§ Aim of the exercise
Every line containing the word "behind" must be pulled from the records.

*** Opening of Data supplied ***

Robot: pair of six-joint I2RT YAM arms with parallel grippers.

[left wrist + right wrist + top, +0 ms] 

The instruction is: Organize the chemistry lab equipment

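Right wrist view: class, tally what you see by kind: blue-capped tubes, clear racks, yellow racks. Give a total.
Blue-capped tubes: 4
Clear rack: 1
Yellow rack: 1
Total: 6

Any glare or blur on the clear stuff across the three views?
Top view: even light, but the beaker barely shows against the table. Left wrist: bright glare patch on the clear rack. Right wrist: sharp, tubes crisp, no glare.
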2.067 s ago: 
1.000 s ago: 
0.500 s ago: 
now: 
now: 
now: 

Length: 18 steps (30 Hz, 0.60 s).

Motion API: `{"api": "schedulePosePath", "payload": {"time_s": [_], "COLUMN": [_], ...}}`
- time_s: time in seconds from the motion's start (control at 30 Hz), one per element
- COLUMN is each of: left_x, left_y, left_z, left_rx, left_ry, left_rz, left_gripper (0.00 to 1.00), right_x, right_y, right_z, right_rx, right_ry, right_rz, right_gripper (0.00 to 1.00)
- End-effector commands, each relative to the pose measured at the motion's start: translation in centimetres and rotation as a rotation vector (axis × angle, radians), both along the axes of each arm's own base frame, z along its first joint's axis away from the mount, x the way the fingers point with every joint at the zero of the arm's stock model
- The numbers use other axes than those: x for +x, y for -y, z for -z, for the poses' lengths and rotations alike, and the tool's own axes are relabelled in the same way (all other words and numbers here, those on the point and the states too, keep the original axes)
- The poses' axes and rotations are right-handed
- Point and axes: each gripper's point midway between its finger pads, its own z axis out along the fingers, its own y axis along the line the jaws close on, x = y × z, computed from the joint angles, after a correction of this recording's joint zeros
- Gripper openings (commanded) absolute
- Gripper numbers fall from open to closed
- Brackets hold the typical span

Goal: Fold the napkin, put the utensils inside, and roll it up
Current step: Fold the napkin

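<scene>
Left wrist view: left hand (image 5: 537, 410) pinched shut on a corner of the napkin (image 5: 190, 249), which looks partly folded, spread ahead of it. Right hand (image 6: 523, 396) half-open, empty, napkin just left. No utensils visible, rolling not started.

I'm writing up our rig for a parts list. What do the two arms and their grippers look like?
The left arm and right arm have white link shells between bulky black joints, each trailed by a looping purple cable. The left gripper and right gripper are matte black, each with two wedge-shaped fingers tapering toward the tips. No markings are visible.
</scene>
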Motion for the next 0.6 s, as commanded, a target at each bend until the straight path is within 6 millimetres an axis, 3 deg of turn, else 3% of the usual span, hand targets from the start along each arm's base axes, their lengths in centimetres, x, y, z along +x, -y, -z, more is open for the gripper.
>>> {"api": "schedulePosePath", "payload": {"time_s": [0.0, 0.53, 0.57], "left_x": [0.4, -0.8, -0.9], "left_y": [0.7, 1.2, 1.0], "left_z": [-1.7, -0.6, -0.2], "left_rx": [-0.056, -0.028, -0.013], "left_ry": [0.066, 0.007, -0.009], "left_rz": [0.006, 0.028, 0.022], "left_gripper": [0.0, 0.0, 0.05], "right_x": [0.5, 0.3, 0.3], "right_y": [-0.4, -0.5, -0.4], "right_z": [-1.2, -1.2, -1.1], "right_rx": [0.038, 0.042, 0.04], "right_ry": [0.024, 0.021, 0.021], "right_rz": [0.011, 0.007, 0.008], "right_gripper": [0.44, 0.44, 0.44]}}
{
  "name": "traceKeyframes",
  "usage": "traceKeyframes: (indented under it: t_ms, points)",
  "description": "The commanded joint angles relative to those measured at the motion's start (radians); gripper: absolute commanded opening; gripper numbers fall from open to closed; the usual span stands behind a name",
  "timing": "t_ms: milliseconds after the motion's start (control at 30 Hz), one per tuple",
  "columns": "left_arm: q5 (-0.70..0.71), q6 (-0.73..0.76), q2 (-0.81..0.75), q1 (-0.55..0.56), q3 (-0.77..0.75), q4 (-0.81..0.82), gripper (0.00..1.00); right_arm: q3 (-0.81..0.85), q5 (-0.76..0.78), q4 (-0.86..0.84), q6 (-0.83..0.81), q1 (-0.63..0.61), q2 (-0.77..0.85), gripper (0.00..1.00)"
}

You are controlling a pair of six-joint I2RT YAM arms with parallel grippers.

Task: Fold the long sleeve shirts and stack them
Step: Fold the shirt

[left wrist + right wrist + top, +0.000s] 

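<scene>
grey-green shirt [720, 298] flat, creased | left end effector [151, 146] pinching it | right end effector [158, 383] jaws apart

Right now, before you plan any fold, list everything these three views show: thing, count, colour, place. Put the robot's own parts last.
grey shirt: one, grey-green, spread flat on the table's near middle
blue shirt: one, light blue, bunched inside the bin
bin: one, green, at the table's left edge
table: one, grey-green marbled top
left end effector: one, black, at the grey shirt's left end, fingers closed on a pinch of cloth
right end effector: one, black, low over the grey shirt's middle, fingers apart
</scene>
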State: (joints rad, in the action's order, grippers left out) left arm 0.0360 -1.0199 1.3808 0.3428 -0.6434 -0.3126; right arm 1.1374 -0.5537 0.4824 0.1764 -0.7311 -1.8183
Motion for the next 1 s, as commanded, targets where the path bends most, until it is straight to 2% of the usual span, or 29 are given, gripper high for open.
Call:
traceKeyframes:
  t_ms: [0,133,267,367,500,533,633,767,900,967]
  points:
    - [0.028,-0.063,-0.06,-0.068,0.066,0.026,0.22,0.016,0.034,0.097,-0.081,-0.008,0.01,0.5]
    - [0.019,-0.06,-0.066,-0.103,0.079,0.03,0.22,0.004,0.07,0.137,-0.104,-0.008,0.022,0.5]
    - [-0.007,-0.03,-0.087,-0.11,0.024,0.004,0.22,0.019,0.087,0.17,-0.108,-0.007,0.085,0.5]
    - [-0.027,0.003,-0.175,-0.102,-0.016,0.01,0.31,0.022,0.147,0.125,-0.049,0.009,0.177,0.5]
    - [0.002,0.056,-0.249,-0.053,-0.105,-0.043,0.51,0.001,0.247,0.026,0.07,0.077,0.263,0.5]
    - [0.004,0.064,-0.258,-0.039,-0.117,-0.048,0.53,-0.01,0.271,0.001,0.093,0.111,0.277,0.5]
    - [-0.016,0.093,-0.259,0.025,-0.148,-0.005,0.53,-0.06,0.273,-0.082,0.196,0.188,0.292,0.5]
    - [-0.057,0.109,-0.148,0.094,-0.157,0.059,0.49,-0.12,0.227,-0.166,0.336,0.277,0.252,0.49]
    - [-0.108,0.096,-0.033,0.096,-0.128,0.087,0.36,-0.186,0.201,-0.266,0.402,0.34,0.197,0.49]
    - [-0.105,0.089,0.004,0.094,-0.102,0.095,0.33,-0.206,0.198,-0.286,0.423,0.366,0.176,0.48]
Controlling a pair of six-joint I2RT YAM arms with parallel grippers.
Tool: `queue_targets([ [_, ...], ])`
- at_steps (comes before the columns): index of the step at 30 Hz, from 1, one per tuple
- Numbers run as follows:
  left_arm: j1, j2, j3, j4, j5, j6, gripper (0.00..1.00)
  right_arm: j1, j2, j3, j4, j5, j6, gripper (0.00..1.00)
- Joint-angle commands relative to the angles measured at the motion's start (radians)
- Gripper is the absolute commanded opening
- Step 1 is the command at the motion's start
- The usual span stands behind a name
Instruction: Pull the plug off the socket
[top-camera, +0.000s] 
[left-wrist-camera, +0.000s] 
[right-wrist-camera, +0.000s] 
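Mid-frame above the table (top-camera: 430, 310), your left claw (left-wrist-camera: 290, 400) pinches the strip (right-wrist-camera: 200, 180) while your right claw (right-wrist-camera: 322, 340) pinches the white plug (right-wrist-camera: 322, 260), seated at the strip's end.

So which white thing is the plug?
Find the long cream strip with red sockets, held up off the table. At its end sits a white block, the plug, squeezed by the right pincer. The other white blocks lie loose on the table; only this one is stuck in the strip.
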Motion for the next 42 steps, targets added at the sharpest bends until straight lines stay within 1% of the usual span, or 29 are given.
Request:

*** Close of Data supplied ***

§ Expected answer
  "description": "The commanded joint angles relative to those measured at the motion's start (radians); gripper: absolute commanded opening; gripper numbers fall from open to closed; the usual span stands behind a name",
- The usual span stands behind a name

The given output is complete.